La tendenza a lungo termine – secoindo l’esperta – rimane eterogenea sui mercati globali. Per quanto Stati Uniti ed Europa mostrino un solido trend positivo, le prospettive non sono chiare per il Giappone e per i mercati emergenti. Le principali valute delle economie sviluppate (dollari statunitensi e di Hong Kong, yen) si sono deprezzate rispetto all’euro di circa il -2,3%, invertendo i recenti andamenti positivi.

Sap ha battuto le previsioni del consenso con una buona progressione dei margini. In aggiunta, il nuovo accordo di partnership con Microsoft ha rappresentato uno sviluppo positivo. Hoya ha continuato a registrare buoni risultati. Sia gli utili dell’azienda che quelli degli omologhi hanno confermato l’effetto positivo che la tecnologia Euv avrà sui prezzi. Nidec ha registrato utili positivi e una crescita sia nel volume degli ordini che nel numero di richieste sul mercato dell’auto.

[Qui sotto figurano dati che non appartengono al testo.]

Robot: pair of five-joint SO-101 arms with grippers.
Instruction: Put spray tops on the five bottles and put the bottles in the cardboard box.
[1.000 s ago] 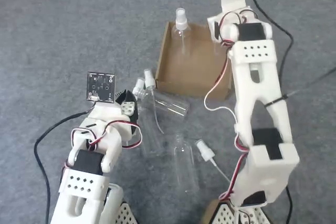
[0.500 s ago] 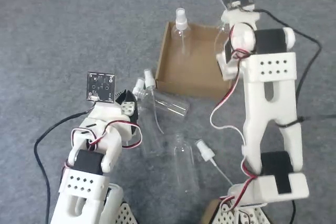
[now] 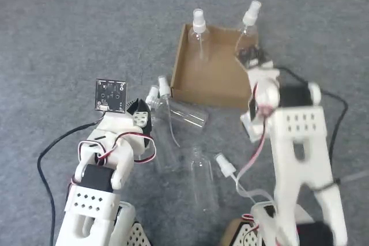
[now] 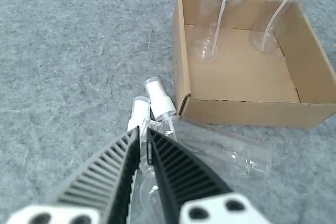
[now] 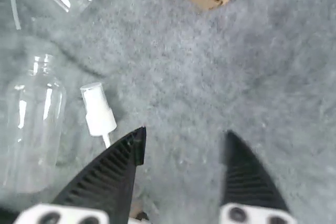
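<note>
The near half of the box point(image 3: 207, 97) is bare and open from above, but two capped bottles point(image 3: 199, 33) stand along its far wall. Lying bottles point(image 3: 185, 113) crowd its near left corner. The carpet point(image 5: 210, 66) between the loose spray top point(image 5: 98, 114) and the box is free.

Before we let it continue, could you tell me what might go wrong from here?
The loose spray top lies right beside the uncapped bottle. The open right gripper above may nudge either, and the bottle could roll. The two capped bottles by the box lie against each other, so lifting one may drag the other.
</note>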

Il peggior risultato è stato quello relativo a Heineken. Le cifre riportate sono apparse leggermente inferiori alle aspettative del mercato, ma la debolezza dei risultati del concorrente Anheuser-Busch Inbev ha suscitato i timori di un rallentamento del settore e di un’accresciuta concorrenza. Pan Pacific International Holdings è stata declassata da un broker, ma l’andamento delle quotazioni azionarie sembra riflettere il ritorno dell’investimento dopo la recente buona performance. Gli utili di Church & Dwight hanno battuto le aspettative del consenso, ma una guidance debole ha pesato sul titolo in borsa. Invece, per quanto riguarda Makita Corporation, timori sul piano commerciale e la componente cinese del gruppo dedicata alle attività di sourcing hanno inciso negativamente sulle prospettive.